Actionnement par multiplexage temporel dans les bras à tendons : conception légère et tolérance aux pannes
Des chercheurs ont publié sur arXiv (référence 2504.16887) une architecture d'actionnement inédite pour bras robotiques à tendons, baptisée Time-Division Multiplexing Actuation (TDMA). Le principe emprunte au multiplexage temporel des télécommunications : plutôt que d'allouer un actionneur par degré de liberté, un seul groupe de moteurs commute séquentiellement entre les tendons via des embrayages électromagnétiques à engagement rapide, inférieurs à 0,1 seconde. Le prototype résultant, appelé MuxArm, affiche une masse propre de 2,17 kg pour une capacité de charge utile de 10 kg, soit un ratio payload/poids de structure supérieur à 4,6. La précision en bout d'effecteur est maintenue à 1 % de la longueur du bras, y compris en cas de défaillance partielle d'un servomoteur. Un réducteur à vis sans fin assure le maintien de charge en coupure d'alimentation (self-locking), et un double encodeur garantit la précision de positionnement sur le long terme. Des tests ont été conduits en espace libre, en environnement encombré et en espace confiné.
Le TDMA s'attaque à un arbitrage fondamental des bras légers à tendons : réduire la masse embarquée oblige généralement à réduire le nombre d'actionneurs, ce qui compromet redondance et tolérance aux pannes. Ici, la mutualisation temporelle des moteurs permet de conserver un couple élevé tout en réduisant la charge sur les tendons jusqu'à 50 % par rapport aux méthodes conventionnelles, grâce à un algorithme de planification trajectoire en espace d'actionnement. Pour les intégrateurs industriels et les agences spatiales, c'est un argument sérieux : un bras pouvant continuer à opérer après une panne de servo partielle, sans masse supplémentaire, répond directement aux contraintes des environnements inaccessibles (orbite, inspection sous-marine, démantèlement nucléaire). Il reste à qualifier cette tolérance aux pannes sur des cycles longs et sous vibrations réelles, deux paramètres absents du papier.

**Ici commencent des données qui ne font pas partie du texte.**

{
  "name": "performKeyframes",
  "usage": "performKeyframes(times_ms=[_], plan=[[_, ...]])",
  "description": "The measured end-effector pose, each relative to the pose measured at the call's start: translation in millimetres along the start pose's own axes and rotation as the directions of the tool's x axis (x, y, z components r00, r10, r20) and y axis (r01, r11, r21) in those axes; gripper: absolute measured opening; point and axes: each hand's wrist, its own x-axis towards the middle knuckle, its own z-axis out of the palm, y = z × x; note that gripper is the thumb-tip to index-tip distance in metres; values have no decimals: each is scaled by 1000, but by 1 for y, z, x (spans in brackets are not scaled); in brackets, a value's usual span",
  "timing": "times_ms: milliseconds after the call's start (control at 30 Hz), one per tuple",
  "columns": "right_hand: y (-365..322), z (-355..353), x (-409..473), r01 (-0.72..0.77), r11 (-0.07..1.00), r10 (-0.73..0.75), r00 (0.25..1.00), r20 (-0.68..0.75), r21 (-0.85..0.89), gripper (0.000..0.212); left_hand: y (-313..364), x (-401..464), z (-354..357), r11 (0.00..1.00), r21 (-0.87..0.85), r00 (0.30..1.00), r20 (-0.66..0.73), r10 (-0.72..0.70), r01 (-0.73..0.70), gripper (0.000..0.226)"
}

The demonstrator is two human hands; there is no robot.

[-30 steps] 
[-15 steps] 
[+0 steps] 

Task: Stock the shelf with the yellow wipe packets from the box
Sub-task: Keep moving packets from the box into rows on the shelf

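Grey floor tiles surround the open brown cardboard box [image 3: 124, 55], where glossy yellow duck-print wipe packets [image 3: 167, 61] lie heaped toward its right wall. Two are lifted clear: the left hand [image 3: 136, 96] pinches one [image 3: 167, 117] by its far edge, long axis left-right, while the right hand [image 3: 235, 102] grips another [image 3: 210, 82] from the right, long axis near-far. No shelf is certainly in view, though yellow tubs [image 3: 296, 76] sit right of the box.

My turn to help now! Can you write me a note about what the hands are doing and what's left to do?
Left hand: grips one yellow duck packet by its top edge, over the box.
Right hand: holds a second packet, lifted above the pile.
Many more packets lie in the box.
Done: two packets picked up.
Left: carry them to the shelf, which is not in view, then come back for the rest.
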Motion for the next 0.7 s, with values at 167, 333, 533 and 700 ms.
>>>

Le TDMA s'inscrit dans un courant de recherche sur les architectures d'actionnement à faible redondance physique, en complément des travaux sur les muscles artificiels pneumatiques (soft robotics) et les transmissions à câble tendus à moteurs déportés, popularisés par des bras comme le Kinova Gen3 ou les manipulateurs de l'ESA. La tendance de fond est de repousser la masse vers le bâti plutôt que vers les segments distaux, comme le fait aussi le projet Wandercraft sur ses exosquelettes. Ce travail, issu d'un laboratoire dont l'affiliation institutionnelle n'est pas précisée dans le préprint, n'est pour l'instant qu'une démonstration expérimentale : aucun partenaire industriel ni calendrier de transfert technologique n'est mentionné.